(INSTRUCTIONS FOR THE TASK):
What is needed is every line from the one holding "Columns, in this" to the last line of the data below, printed exactly and without pictures.

(DATASET EXCERPT):
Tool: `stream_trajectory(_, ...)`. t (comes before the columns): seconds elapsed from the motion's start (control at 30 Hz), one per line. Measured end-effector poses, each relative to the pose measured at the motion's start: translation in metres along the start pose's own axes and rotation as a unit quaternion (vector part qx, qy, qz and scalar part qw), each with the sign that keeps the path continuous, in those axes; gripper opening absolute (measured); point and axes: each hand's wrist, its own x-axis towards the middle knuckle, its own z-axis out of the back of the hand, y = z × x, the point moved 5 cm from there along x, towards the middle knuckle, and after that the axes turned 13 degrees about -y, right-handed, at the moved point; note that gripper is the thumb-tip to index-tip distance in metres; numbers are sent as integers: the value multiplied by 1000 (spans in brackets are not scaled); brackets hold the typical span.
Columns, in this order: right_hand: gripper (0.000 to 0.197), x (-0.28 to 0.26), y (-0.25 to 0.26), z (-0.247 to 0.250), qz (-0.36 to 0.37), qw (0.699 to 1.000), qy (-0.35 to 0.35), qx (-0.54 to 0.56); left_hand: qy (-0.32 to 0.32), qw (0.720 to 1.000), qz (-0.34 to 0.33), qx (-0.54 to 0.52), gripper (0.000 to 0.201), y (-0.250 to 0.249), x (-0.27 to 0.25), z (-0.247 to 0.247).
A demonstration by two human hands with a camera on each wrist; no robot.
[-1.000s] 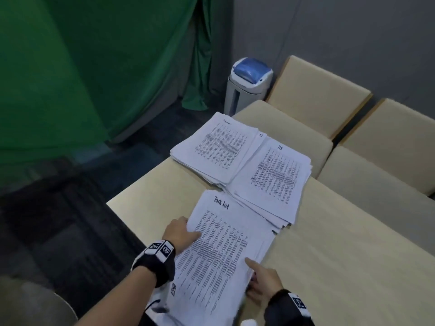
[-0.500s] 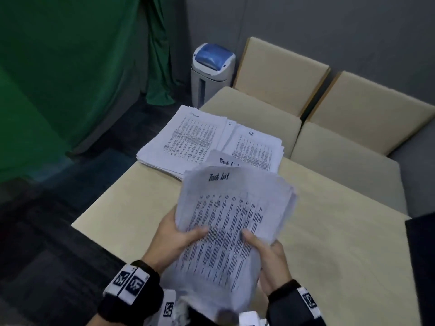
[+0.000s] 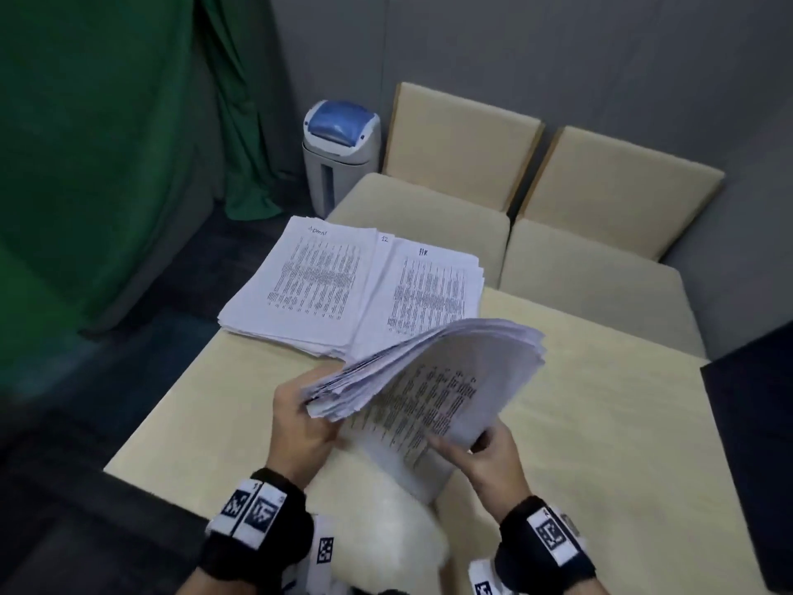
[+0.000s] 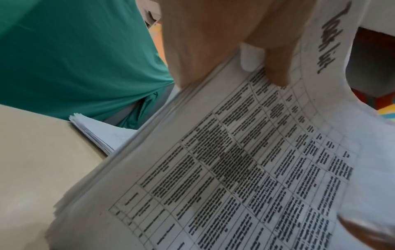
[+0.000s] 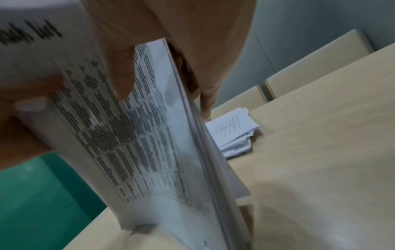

(RESPONSE BOX):
Columns, in this order: right_hand: gripper (0.000 to 0.197), x (-0.28 to 0.26), y (-0.25 to 0.26), z (-0.247 to 0.250), qz (-0.36 to 0.37), qw (0.699 to 1.000), qy (-0.35 to 0.35), qx (-0.54 to 0.56); left_hand: qy (-0.32 to 0.32), qw (0.720 to 1.000), qz (-0.34 to 0.33), qx (-0.54 to 0.52), gripper (0.000 to 0.201), y (-0.250 to 0.249), x (-0.27 to 0.25), z (-0.247 to 0.247).
A demonstration by two human hands with a camera on each wrist; no robot.
[-1.000s] 
[-0.500s] 
[+0.000s] 
[+0.000s] 
[+0.000s] 

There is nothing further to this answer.